With Sword and Cross. Longobards in Civezzano
Visited at the Castello del Buonconsiglio from 23 March to 20 October 2024, it tells the story of the ...
Visited at the Castello del Buonconsiglio from 23 March to 20 October 2024, it tells the story of the Lombards in Trentino through the masterpieces found in the tombs of the "princess" and the "prince" of Civezzano exhibited together for the first time. An exhibition born from the collaboration between the Castello del Buonconsiglio and the Tiroler Landesmuseum Ferdinandeum in Innsbruck, the important Enipontane institution that houses many artifacts of Trentino origin and with which a relationship of great collaboration has been maintained and consolidated over the years.
The exhibition, curated by Annamaria Azzolini, Veronica Barbacovi and Wolfgang Sölder, offers an opportunity to review the historical data and unpublished materials kept in the deposits of both museums in the light of the knowledge increased thanks to the excavations conducted by the Superintendence for Cultural Heritage, but also to deepen issues that emerged as early as the nineteenth century with the birth of "barbarian" archaeology. What was found in Civezzano in the nineteenth century, when Trentino was part of the Habsburg Empire, is preserved in the Ferdinandeum in Innsbruck; what was found at the beginning of the following century and purchased by the Imperial Museum in Vienna, came to the Castle of Buonconsiglio, after the establishment of the Trentino Museum.

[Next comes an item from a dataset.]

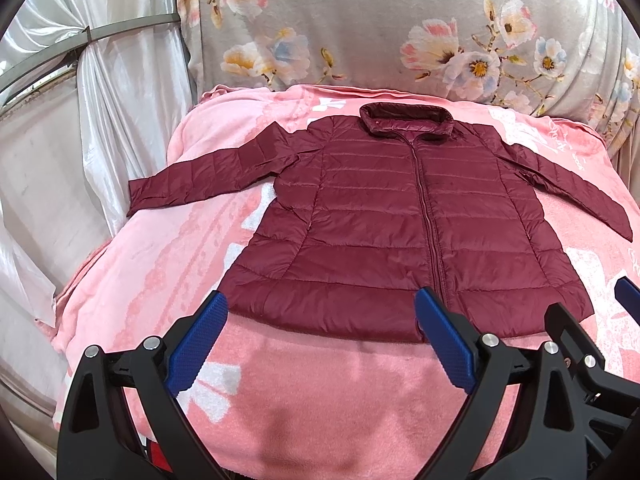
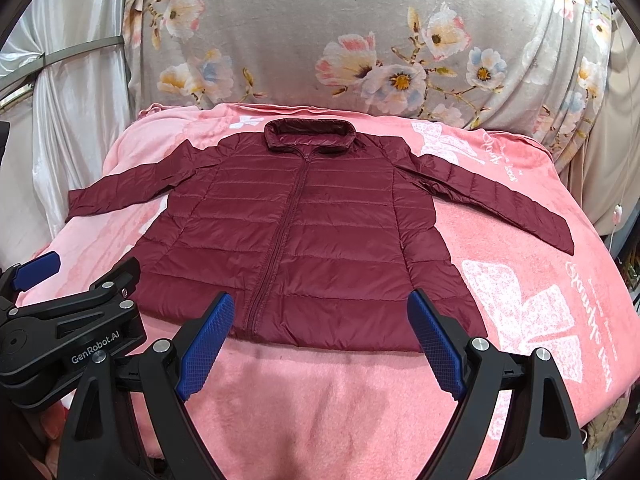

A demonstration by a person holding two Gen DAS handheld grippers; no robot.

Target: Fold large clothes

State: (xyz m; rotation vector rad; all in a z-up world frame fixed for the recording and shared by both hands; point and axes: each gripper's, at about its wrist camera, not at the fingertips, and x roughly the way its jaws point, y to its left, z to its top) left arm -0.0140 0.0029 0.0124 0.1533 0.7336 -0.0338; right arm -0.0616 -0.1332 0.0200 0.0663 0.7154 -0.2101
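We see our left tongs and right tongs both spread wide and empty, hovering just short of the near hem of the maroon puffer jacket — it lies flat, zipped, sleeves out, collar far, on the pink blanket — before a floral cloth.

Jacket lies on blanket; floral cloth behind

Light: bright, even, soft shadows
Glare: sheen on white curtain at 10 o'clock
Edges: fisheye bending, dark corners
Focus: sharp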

The exhibition ideally combines the two museums just as the Trentino museum is celebrating the first centenary of its establishment and the Ferdinandeum has just concluded its bicentenary celebrations. A research that starts from the discovery in the Piedmontese town of Testona at the end of the 19th century of a necropolis whose finds were attributed to Germanic populations, objects that served to identify those found in Civezzano in the "princely" tomb in 1885. From the museum of Innsbruck but also from the royal museums of Turin, truly extraordinary finds arrive in Trentino, at the Castello del Buonconsiglio, very rare testimonies of high manufactures of the first Lombard settlements in these territories.

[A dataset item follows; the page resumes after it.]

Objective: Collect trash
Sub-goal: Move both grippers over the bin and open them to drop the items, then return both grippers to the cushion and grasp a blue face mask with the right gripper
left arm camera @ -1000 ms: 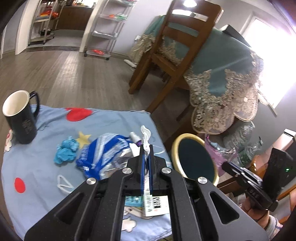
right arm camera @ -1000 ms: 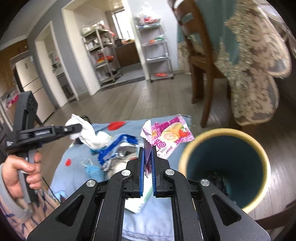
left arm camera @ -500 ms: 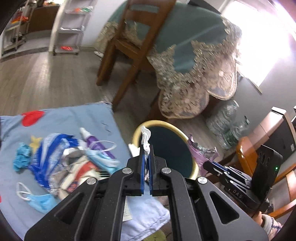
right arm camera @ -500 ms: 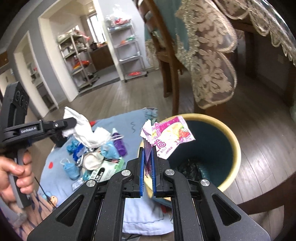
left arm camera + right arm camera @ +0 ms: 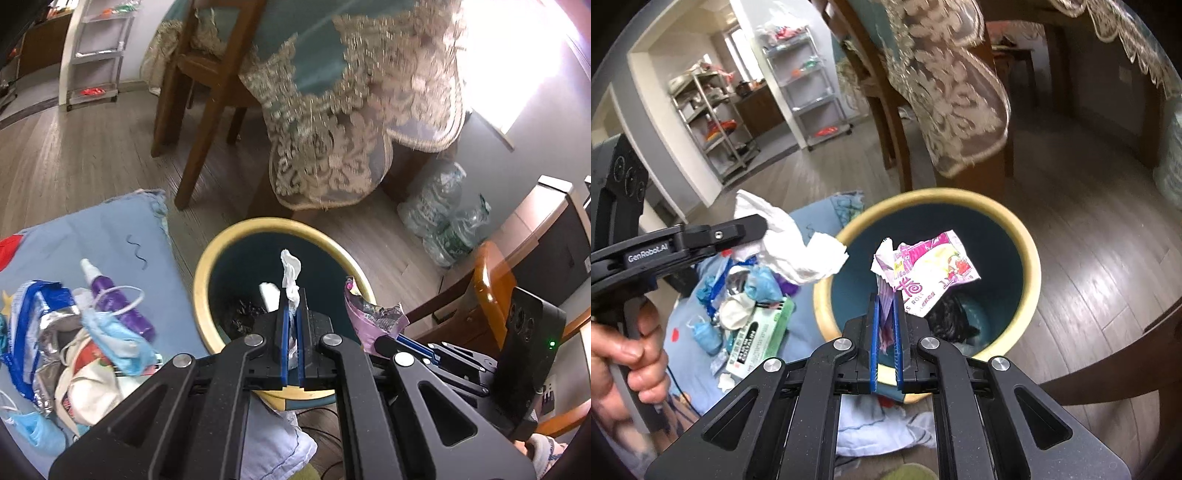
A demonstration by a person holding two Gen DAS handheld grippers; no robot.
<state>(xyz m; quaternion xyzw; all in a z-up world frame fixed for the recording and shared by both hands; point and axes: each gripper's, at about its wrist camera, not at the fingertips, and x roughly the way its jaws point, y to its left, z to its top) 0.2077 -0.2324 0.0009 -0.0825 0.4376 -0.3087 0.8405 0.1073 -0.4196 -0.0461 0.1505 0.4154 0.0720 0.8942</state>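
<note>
Over the bin (image 5: 1030, 258): the right tool (image 5: 885, 314) grips a snack wrapper (image 5: 934, 269) at twelve o'clock above the opening; the left tool (image 5: 291, 314), nearer the rim, clamps a tissue (image 5: 290, 273).

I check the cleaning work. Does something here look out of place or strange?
Yes: used masks, a purple bottle and wrappers lie heaped on the blue cloth, not in the bin beside it.
</note>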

"It is an exhibition that writes for the first time the history of the Lombards in Trentino," says Laura Dal Prà, director of the Castello del Buonconsiglio. And it does so by offering the public an exciting story, along a path punctuated by authentic masterpieces. Each object tells a story. Starting from an absolute unique: the sumptuous sarcophagus of the "Prince of Civezzano", embellished with refined decorations with animals stylized in wrought iron. The amazing gold jewelry of the "Princess of Civezzano" tells of Byzantine contacts, but also of a strong link with their Germanic traditions.
If "Stile Civezzano" is used to describe the well-known "Lombard" motifs on buckles and tips of silver and iron belts, in the exhibition swords, crosses, fibulae, and gold jewelry are presented as they were once used, thanks to graphic reconstructions. The preciousness and refined workmanship of these finds make it clear that the Lombards of Civezzano were a powerful elite in the society of the time, able to access sumptuous goods. The fact that the necropolis was located far away from the ancient parish church suggests that it was a nucleus of families of Aryan religion. "The investigations that this exhibition stimulated – underlines Annamaria Azzolini, curator with Wolfgang Sölder and Veronica Barbacovi, of the exhibition – were aimed at deepening large-scale themes: from the origin of the raw materials used to the spread of this culture in time and space, up to the analysis of the DNA of human remains. To offer the public and scholars, together with the emotion of admiring artifacts that are truly unique in terms of history and beauty, information that allows them to rewrite a history that has not yet been fully revealed".